The domestic equity market witnessed a strong intraday recovery in today’s session, with the Nifty rebounding sharply from lower levels. Market experts believe the recent price action is increasingly pointing towards a “buy on dips” structure, supported by firm technical levels and relatively stable market breadth.
According to Dharmesh Shah from ICICI Direct, the index has consistently shown resilience around key support zones, particularly after recovering from the 23,350–23,400 levels.
He noted that the broader market structure over the past few sessions continues to indicate a buy-on-dips environment, with the 23,100–23,200 zone emerging as a strong support area. This range also coincides with a 61% retracement of the entire move from 22,200 to 24,800, making it a critical level for the index to sustain.
Shah further added that while 23,800 had acted as resistance, it is likely to be breached as it aligns closely with the 50-day moving average, which is currently acting as a technical hurdle. He emphasized that market breadth remains relatively stable, with the percentage of stocks trading above the 50-day moving average only marginally easing to around 68% from 72% last week, suggesting limited deterioration and the possibility of a sharper move ahead. On the upside, he expects Nifty to eventually cross 23,800 and move towards 24,400 by June 2026, while maintaining that the overall trend remains buy-on-dips with strong support at 23,100–23,200.
On stock-specific opportunities, Shah highlighted continued strength in the metals sector, which has been outperforming even during the recent corrective phase. He noted that better-than-expected earnings from metal companies have reinforced his positive stance on the space, with JSW Steel remaining his top pick.
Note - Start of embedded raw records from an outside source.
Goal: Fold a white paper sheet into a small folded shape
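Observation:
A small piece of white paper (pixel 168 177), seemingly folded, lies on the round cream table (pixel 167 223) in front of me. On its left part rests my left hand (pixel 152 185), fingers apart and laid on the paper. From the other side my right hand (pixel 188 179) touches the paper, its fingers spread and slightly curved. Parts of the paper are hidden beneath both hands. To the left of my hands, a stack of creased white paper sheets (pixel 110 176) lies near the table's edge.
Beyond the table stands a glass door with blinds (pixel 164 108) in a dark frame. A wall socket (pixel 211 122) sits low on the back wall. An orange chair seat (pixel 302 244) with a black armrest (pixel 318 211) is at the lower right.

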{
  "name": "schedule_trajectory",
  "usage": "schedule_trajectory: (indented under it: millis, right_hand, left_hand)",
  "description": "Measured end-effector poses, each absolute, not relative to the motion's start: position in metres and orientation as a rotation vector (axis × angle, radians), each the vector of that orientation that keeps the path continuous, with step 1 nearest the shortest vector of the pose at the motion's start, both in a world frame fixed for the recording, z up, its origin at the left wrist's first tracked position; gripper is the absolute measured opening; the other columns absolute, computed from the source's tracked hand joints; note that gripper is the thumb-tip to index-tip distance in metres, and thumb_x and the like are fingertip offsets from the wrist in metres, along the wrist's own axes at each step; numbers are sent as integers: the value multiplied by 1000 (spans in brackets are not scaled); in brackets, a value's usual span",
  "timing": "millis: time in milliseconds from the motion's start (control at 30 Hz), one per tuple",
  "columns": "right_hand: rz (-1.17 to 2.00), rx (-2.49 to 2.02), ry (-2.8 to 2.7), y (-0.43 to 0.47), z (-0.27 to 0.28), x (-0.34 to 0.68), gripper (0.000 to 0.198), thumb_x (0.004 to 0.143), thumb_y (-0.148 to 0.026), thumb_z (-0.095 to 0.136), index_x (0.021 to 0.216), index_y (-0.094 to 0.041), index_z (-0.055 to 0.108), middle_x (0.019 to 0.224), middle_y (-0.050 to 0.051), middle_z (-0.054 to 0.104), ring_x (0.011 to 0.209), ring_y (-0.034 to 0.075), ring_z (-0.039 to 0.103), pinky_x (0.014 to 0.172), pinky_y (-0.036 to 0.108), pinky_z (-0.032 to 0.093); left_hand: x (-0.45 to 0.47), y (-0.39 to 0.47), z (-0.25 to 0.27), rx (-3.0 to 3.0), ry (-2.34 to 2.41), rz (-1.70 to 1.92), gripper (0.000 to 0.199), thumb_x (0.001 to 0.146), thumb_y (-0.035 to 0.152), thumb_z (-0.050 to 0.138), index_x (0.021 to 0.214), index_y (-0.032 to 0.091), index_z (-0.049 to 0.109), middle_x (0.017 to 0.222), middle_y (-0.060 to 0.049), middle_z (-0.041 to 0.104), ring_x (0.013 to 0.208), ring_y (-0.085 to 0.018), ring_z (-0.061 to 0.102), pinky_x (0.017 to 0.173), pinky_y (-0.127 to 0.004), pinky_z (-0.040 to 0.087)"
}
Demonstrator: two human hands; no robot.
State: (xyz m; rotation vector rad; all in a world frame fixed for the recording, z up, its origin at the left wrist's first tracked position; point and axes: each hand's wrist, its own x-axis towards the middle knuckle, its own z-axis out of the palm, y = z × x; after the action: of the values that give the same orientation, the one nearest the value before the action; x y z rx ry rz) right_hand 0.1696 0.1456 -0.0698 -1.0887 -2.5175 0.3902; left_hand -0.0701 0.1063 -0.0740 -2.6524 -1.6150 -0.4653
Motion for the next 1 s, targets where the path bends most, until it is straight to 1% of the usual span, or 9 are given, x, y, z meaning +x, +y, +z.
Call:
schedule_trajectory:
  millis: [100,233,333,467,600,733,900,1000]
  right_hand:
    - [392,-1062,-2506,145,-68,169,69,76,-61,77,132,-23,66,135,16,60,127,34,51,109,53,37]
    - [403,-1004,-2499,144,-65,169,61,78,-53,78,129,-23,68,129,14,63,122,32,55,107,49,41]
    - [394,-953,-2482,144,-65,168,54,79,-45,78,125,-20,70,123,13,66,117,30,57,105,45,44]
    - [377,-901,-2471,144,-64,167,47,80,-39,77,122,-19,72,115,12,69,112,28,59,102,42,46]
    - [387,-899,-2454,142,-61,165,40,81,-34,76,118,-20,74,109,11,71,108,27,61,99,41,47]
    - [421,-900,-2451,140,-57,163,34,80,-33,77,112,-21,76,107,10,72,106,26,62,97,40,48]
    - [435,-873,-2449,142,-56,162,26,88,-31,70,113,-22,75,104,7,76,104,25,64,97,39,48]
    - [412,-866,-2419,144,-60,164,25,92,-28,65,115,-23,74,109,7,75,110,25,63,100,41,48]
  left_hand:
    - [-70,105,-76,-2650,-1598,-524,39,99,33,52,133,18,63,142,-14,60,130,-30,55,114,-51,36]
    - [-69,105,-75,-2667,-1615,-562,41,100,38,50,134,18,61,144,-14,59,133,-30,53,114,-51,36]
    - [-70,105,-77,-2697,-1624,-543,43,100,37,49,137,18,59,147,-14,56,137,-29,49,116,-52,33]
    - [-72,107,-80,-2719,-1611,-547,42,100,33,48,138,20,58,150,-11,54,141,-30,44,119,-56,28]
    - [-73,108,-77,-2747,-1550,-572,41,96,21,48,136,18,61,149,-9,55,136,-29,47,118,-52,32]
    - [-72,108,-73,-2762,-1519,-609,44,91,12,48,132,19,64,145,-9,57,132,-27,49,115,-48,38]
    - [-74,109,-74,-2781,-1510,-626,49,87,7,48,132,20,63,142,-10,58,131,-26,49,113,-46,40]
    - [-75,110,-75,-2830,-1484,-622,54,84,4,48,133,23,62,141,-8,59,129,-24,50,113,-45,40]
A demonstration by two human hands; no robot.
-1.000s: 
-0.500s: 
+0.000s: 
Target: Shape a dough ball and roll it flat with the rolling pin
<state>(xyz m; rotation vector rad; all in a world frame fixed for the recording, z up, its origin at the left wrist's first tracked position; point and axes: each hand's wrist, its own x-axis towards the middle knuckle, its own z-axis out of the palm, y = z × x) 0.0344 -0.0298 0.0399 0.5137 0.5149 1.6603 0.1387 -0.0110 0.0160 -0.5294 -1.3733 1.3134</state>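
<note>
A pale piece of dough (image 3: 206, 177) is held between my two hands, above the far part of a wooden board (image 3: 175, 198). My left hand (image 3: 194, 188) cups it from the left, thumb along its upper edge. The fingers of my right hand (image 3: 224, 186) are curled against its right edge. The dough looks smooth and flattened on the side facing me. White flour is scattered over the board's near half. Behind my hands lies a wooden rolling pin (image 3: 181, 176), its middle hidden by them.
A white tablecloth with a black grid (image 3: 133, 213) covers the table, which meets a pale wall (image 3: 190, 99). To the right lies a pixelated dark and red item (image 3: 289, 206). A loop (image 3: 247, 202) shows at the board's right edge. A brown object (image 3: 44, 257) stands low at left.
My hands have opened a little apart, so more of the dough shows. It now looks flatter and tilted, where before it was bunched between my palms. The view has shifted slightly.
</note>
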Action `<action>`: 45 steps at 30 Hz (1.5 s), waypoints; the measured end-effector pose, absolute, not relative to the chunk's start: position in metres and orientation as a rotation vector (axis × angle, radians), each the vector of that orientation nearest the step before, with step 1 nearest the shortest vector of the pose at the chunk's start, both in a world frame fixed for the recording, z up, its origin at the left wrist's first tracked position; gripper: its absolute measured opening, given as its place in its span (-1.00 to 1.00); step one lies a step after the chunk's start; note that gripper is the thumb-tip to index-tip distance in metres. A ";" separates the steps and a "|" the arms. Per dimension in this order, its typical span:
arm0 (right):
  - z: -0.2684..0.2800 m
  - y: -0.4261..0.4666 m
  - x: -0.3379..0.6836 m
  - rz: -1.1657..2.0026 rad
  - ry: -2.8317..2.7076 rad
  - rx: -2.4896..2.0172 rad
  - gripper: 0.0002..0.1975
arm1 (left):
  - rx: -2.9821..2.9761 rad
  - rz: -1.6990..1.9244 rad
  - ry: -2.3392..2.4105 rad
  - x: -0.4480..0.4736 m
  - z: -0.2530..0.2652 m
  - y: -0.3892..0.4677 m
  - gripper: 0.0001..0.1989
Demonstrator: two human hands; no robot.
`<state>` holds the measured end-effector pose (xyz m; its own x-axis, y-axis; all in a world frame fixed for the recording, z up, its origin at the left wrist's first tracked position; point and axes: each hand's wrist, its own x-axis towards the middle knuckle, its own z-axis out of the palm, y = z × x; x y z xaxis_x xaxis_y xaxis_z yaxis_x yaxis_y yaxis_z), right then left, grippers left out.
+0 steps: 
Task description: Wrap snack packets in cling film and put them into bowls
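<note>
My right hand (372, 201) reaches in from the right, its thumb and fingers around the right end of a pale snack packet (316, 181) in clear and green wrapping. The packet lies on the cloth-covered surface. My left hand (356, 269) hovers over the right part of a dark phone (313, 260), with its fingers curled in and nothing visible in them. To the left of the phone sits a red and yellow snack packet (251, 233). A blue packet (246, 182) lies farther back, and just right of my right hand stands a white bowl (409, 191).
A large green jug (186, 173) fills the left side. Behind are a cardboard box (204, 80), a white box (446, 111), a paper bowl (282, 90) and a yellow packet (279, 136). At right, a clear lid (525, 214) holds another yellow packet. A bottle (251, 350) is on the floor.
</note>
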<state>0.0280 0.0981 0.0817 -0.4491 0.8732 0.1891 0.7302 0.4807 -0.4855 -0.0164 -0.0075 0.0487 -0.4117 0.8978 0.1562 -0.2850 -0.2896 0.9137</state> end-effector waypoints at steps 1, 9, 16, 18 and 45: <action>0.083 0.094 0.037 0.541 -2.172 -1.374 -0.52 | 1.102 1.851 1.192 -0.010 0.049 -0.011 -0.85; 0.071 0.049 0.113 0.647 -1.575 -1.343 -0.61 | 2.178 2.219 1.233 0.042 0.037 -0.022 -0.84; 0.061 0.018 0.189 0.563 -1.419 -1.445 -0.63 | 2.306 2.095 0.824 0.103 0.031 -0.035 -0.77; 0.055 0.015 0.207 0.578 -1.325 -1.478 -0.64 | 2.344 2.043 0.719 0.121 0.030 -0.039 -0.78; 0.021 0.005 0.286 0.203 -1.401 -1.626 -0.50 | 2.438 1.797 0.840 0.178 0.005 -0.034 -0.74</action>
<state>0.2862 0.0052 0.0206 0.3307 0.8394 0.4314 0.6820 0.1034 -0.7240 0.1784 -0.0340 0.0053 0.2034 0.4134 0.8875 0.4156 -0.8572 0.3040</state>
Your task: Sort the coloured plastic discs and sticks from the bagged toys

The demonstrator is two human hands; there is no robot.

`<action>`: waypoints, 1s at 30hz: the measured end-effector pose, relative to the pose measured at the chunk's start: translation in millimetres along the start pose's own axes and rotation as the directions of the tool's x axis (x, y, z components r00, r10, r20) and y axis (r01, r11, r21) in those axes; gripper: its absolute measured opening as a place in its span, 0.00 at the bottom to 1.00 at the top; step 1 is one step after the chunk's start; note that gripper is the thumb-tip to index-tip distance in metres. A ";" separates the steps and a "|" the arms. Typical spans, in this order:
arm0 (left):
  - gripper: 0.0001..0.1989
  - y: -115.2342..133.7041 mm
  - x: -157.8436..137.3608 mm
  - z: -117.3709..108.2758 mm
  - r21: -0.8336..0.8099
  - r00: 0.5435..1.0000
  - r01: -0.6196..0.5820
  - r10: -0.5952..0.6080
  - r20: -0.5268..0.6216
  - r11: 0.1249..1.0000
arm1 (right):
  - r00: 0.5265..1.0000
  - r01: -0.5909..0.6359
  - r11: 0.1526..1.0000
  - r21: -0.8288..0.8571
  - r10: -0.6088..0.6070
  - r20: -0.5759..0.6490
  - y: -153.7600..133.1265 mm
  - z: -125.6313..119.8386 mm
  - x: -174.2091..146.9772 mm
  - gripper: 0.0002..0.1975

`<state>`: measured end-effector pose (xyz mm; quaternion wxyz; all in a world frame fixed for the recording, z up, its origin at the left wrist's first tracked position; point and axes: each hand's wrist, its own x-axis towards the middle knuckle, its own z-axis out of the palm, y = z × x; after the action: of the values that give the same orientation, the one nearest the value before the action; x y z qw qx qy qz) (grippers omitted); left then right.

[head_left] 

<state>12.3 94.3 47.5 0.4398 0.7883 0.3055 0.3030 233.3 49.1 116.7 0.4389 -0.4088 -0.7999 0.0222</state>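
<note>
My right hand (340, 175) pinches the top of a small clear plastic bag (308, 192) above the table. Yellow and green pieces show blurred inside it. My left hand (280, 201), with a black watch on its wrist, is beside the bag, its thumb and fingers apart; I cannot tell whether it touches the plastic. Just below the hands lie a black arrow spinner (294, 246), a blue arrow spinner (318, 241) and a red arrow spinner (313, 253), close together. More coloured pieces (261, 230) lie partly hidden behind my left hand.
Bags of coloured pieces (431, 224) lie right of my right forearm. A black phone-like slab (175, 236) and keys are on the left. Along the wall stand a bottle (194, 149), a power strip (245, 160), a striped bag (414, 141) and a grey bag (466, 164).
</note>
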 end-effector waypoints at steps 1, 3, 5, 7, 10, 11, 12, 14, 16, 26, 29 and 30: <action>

He pointed out that the stock has been forming a consistent higher top–higher bottom structure, typically seen in a rising channel, indicating underlying strength. He expects JSW Steel to move towards the 1,440–1,450 range, with a stop loss placed at 1,285. In the pharma space, he remains constructive on Caplin Point, which has also shown relative outperformance. According to him, the stock has delivered strong results and has broken out of a falling trendline on both daily and weekly charts, signaling the end of its corrective phase.
He expects Caplin Point to move towards 2,220, with a stop loss at 1,875. Overall, Shah’s view suggests that while the broader market remains range-bound with a positive bias, selective strength in metals and pharma could continue to drive alpha in the near term.